Go through these steps initially for all pages with a high bounce rate, lowering your bounce rate is not only the most effective here, but also probably the easiest because there are big hits to make.

However, also check where this high bounce rate comes from and whether it is not source-bound. Undoubtedly you will see that eg Twitter scores very high. But if these are visitors who return to Twitter every day for your new articles, it makes sense that they won’t read any further. They are already familiar with the rest of your content!

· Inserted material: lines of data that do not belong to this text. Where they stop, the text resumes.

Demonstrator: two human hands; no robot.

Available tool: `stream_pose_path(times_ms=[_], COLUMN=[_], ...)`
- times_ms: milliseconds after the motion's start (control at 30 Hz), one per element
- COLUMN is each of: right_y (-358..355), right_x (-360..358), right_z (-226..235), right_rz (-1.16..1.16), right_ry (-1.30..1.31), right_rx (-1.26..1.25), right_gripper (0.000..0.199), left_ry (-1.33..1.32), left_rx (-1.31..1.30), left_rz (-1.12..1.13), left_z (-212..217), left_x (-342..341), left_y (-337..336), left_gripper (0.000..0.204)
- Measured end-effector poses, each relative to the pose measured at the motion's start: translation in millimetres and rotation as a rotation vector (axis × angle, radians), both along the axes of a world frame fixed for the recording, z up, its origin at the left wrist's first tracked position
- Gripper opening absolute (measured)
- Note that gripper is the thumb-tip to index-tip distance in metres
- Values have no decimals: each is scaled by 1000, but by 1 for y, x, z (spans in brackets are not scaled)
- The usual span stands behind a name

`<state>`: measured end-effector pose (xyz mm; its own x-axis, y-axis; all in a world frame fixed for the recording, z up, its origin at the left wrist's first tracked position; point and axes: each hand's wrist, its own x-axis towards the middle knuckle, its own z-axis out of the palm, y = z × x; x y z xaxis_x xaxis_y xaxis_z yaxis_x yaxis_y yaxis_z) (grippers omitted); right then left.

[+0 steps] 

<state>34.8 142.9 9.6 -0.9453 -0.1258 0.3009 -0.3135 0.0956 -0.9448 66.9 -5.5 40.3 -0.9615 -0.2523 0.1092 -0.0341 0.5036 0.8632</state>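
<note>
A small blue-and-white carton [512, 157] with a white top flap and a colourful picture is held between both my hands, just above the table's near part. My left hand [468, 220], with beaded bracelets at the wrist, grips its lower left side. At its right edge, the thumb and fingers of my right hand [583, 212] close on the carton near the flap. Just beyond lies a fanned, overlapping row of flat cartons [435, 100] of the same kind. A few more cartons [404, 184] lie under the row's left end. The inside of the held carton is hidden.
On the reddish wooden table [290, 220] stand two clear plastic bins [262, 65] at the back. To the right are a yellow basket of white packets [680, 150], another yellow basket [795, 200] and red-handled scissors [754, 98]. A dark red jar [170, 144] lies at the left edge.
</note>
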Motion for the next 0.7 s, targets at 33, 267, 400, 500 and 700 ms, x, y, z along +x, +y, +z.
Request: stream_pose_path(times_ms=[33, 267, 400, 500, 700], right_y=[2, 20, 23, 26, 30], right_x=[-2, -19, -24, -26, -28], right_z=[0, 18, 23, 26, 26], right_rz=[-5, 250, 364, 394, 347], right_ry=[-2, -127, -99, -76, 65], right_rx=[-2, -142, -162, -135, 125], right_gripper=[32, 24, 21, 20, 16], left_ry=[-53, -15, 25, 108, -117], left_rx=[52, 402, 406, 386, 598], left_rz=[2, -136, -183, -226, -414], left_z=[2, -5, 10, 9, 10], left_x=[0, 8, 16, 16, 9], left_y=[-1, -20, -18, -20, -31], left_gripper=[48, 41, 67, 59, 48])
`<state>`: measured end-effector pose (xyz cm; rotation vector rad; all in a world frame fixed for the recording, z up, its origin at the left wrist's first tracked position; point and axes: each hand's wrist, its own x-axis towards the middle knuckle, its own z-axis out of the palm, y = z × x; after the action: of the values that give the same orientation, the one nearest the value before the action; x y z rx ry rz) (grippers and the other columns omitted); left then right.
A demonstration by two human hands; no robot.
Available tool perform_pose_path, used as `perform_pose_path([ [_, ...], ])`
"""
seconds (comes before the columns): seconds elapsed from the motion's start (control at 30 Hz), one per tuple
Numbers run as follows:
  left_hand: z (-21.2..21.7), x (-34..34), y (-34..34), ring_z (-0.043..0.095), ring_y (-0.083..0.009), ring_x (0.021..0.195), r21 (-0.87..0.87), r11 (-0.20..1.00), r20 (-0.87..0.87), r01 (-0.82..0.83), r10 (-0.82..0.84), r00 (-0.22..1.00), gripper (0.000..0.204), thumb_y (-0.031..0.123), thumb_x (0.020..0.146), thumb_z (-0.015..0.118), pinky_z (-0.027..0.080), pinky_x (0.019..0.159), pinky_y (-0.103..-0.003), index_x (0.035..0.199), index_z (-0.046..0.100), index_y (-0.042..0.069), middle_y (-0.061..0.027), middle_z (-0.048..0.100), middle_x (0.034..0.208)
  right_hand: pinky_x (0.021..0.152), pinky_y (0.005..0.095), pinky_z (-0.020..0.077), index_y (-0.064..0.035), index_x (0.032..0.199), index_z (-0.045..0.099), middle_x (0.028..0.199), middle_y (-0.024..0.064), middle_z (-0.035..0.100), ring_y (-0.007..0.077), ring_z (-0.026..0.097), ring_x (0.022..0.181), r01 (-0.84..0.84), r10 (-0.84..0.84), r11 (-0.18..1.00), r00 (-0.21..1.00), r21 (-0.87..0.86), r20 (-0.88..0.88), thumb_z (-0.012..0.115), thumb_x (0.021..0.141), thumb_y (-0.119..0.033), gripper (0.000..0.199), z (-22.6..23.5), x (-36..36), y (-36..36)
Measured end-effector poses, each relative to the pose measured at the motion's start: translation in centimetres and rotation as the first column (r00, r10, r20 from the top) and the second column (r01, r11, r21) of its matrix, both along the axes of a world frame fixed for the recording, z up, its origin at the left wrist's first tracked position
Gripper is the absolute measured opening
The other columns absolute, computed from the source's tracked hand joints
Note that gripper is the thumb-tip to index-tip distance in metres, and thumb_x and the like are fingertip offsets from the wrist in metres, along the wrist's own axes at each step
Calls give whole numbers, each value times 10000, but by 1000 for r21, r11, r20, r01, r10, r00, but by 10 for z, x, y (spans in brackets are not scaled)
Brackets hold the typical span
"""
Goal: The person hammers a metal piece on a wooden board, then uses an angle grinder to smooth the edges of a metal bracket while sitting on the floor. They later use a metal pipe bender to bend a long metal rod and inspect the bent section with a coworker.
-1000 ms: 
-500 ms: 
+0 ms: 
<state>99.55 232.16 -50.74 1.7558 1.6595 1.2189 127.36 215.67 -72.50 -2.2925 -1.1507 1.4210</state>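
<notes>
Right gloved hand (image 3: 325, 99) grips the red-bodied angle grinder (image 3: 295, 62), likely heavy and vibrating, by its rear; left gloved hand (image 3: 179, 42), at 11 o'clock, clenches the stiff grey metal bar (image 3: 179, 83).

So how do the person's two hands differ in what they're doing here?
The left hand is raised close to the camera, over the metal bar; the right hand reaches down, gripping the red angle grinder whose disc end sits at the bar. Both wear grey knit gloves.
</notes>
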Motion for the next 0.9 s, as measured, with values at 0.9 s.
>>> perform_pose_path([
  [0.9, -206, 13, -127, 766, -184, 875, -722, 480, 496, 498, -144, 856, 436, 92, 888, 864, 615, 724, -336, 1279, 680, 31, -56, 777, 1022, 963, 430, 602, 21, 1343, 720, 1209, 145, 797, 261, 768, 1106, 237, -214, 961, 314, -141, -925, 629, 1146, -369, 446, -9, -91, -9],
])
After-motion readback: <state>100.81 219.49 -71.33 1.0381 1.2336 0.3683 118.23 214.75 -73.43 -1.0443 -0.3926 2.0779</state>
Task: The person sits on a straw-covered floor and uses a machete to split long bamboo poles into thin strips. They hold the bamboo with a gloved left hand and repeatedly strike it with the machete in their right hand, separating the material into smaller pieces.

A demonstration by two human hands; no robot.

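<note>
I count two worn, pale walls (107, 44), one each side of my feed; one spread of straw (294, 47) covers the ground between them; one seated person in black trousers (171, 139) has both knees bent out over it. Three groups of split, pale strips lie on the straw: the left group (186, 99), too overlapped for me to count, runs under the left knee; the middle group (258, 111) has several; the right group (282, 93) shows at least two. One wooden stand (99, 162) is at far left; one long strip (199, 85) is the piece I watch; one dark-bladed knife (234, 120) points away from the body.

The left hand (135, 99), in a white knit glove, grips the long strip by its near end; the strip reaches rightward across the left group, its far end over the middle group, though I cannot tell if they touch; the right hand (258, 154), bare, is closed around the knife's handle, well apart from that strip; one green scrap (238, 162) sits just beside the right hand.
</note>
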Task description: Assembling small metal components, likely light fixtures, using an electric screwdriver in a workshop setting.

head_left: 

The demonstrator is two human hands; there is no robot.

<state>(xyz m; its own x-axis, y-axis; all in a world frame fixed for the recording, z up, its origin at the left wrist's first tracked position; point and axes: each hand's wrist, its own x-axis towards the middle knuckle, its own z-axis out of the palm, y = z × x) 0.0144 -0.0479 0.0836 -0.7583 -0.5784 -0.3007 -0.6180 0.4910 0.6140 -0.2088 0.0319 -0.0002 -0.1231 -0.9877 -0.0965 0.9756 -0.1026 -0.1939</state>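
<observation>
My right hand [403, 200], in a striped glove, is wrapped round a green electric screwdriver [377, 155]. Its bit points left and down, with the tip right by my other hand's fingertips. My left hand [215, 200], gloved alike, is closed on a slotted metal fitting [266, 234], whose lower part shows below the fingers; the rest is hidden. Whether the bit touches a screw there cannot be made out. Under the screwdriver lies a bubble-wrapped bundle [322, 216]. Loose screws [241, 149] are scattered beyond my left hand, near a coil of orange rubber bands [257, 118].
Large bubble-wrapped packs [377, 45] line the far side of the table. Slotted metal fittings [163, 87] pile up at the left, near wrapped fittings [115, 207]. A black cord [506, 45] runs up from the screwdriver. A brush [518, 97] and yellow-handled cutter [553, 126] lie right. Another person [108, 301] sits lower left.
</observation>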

One more thing to take with you…

The bounce rate only measures one thing: whether your visitor clicks through to a page other than the page he or she enters. It does not look at how long your visitor stays on the article he or she came in on. While if a visitor stays for more than 30 seconds, they will indeed read your content. The bounce rate does not actually give you pure information.

However, you can get this information clearer. Simply by adding a piece of code to the Google Analytics tracking code you’ve implemented:

<script type=”text/javascript”>
var _gaq = _gaq || †
_gaq.push([‘_setAccount’, ‘UA-XXXXXXX-1′]);
_gaq.push([‘_trackPageview’]);
setTimeout(“_gaq.push([‘_trackEvent’, ‘120_seconds’, ‘read’])”,120000);
(function() {
var ga = document.createElement(‘script’); ga.type = ‘text/javascript’; ga.async = true;
ga.src = (‘https:’ == document.location.protocol ? ‘https://ssl’ : ‘http://www’) + ‘.google-analytics.com/ga.js’;
var s = document.getElementsByTagName(‘script’)[0]; s.parentNode.insertBefore (go, s);
})();
</script>

 

Not technical? A good, or perhaps easier, alternative for lowering your bounce rate is the Reduce Bounce Rate plugin . This plugin informs Google Analytics every 10 seconds that your visitor is still on your website and is therefore indeed interested in what you have to offer. Does that feel like cheating? No…. In my opinion it gives a much clearer picture of the quality of your website.

Lowering your bounce rate should do the trick, right? Good luck!